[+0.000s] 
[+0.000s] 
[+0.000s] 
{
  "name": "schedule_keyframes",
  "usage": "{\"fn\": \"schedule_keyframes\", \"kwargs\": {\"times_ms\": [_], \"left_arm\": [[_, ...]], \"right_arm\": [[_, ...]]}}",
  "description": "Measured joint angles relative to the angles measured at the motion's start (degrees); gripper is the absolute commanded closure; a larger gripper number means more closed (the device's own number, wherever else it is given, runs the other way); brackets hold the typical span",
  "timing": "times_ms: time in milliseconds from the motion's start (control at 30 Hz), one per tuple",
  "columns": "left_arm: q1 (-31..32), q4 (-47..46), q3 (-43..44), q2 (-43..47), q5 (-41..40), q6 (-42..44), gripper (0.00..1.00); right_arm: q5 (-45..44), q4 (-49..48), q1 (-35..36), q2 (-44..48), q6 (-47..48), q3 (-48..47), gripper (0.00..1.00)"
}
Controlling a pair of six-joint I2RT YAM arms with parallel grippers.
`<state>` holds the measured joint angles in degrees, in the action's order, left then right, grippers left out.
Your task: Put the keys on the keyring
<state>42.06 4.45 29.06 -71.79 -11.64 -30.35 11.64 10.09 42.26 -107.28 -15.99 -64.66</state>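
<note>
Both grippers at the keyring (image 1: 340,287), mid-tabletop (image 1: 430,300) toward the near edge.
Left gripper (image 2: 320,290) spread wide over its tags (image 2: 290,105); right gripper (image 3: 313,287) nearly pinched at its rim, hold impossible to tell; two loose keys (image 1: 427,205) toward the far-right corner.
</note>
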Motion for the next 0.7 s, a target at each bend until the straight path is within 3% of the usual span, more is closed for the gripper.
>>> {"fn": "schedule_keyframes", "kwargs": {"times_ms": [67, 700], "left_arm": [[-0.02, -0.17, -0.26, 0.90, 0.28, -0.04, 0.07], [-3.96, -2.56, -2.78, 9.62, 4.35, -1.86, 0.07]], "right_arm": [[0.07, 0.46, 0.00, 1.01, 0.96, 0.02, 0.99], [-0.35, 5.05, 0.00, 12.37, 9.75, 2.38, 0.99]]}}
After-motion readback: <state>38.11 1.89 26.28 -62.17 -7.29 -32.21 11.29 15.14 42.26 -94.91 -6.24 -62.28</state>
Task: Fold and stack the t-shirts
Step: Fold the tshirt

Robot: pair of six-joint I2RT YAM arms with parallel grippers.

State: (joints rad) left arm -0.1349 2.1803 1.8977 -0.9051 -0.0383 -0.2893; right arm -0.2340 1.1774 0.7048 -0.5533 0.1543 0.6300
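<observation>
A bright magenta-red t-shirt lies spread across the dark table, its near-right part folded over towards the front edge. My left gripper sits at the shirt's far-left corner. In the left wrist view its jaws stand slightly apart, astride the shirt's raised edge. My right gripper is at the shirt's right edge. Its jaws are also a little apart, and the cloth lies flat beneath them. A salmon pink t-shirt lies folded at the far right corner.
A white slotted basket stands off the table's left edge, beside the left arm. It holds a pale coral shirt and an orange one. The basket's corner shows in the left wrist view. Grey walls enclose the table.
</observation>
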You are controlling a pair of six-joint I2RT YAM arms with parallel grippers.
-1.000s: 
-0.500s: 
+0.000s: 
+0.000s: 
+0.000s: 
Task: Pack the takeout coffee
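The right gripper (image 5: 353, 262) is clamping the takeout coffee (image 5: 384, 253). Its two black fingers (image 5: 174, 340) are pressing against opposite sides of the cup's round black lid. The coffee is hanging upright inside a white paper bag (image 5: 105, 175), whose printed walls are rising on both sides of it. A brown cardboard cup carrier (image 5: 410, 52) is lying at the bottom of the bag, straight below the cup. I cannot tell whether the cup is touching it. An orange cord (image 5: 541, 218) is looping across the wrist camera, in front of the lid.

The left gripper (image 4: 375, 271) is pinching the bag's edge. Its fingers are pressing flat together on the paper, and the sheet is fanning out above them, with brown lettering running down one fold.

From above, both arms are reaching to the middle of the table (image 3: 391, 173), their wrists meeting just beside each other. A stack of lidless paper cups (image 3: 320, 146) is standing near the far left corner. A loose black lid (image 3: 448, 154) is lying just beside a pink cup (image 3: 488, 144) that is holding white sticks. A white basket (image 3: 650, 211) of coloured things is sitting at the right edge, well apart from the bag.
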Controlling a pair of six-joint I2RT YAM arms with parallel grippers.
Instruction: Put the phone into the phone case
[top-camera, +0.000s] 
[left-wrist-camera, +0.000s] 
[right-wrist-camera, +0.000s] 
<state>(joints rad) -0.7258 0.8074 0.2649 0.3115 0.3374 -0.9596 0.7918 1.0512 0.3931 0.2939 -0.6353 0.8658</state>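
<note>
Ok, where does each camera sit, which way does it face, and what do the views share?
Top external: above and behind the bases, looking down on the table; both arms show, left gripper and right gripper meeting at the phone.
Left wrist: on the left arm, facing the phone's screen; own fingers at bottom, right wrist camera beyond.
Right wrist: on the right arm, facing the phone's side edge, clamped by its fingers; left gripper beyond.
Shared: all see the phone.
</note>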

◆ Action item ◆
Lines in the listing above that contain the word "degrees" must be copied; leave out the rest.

◆ Response to the exercise ◆
  "description": "Measured joint angles relative to the angles measured at the motion's start (degrees); gripper is the absolute commanded closure; a larger gripper number means more closed (the device's own number, wherever else it is given, runs the other way); brackets hold the typical span",
`<state>` holds the measured joint angles in degrees, in the action's order, left then right, grippers left out.

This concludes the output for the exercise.